Upon reading the paper (and hopefully more than partially understanding it), it makes sense that out of sample accuracy decreases a n increases. Volatility “clusters” and more recent data is going to have a higher effect on what volatility will be tomorrow. By increasing N you are bringing in periods where volatility not as applicable.
Volatility begets volatility…right up until it doesn’t. The recent yen carry blow up effecting US equities, the surge, spike, and fall of volatility demonstrates this. The volatility changes market participants psychology, risk limits, etc and forces selling until the process is overblown and it starts to revert.
By modelling volatility of data 3 months and not higher weighting to recent stuff, your early August vol predictions will be too low. Once could actually see slowly surging vol than the explosion up from July 18 to Jul 31.
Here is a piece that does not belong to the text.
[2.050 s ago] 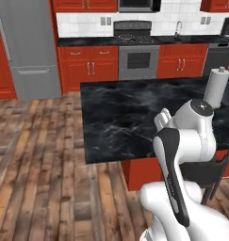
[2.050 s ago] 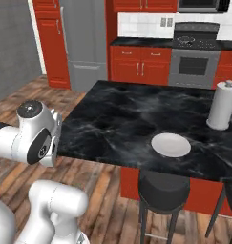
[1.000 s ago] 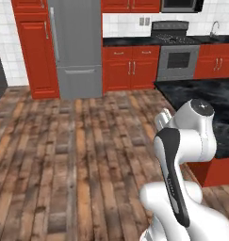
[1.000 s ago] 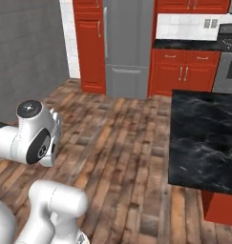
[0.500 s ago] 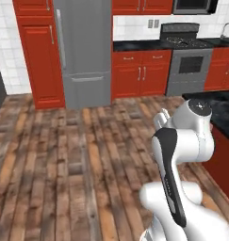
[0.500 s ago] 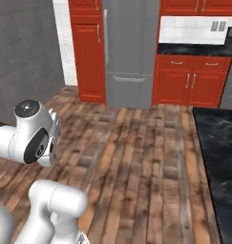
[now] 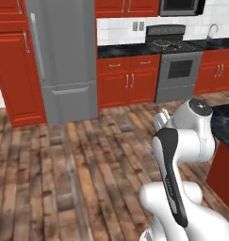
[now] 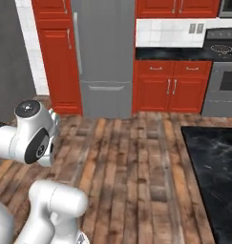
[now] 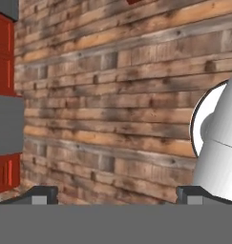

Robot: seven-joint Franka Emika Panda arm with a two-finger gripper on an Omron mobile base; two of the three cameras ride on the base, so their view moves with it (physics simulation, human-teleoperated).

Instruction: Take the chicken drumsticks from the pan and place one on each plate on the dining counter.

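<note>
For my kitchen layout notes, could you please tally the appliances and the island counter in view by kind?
Refrigerator: 1
Oven range: 1
Microwave: 1
Dining counter: 1
Total: 4

A tall grey fridge [image 7: 64, 56] stands against the back wall; red cabinets [image 7: 127, 84] sit just right of it, a steel oven [image 7: 178, 75] beyond them, plank floor [image 7: 54, 179] before it.

Wood-plank floor [image 7: 64, 160] is laid throughout. Grey refrigerator [image 7: 64, 56] is flanked by red cabinets [image 7: 127, 84]; steel oven [image 7: 179, 75] is set under white-tiled wall [image 7: 120, 30].
</note>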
What I would like to know, and I believe other readers as well, is how do you choose to apply this real world investing?
You’re correct; there’s a flaw in using equally weighted historical volatility because older data is given the same weight as more recent data, which can distort the volatility estimate. The solution is to use exponentially weighted historical volatility. I posted about this here:
https://harbourfronts.com/exponentially-weighted-historical-volatility-in-excel-volatility-analysis-in-excel/
That said, the article discusses a different aspect of forecasting volatility: whether we should use daily data or more granular intraday data (e.g., 1-minute, 5-minute, or hourly) to estimate 1-month volatility. The out-of-sample results indicate that more granular data is not necessarily better.
Thanks for asking.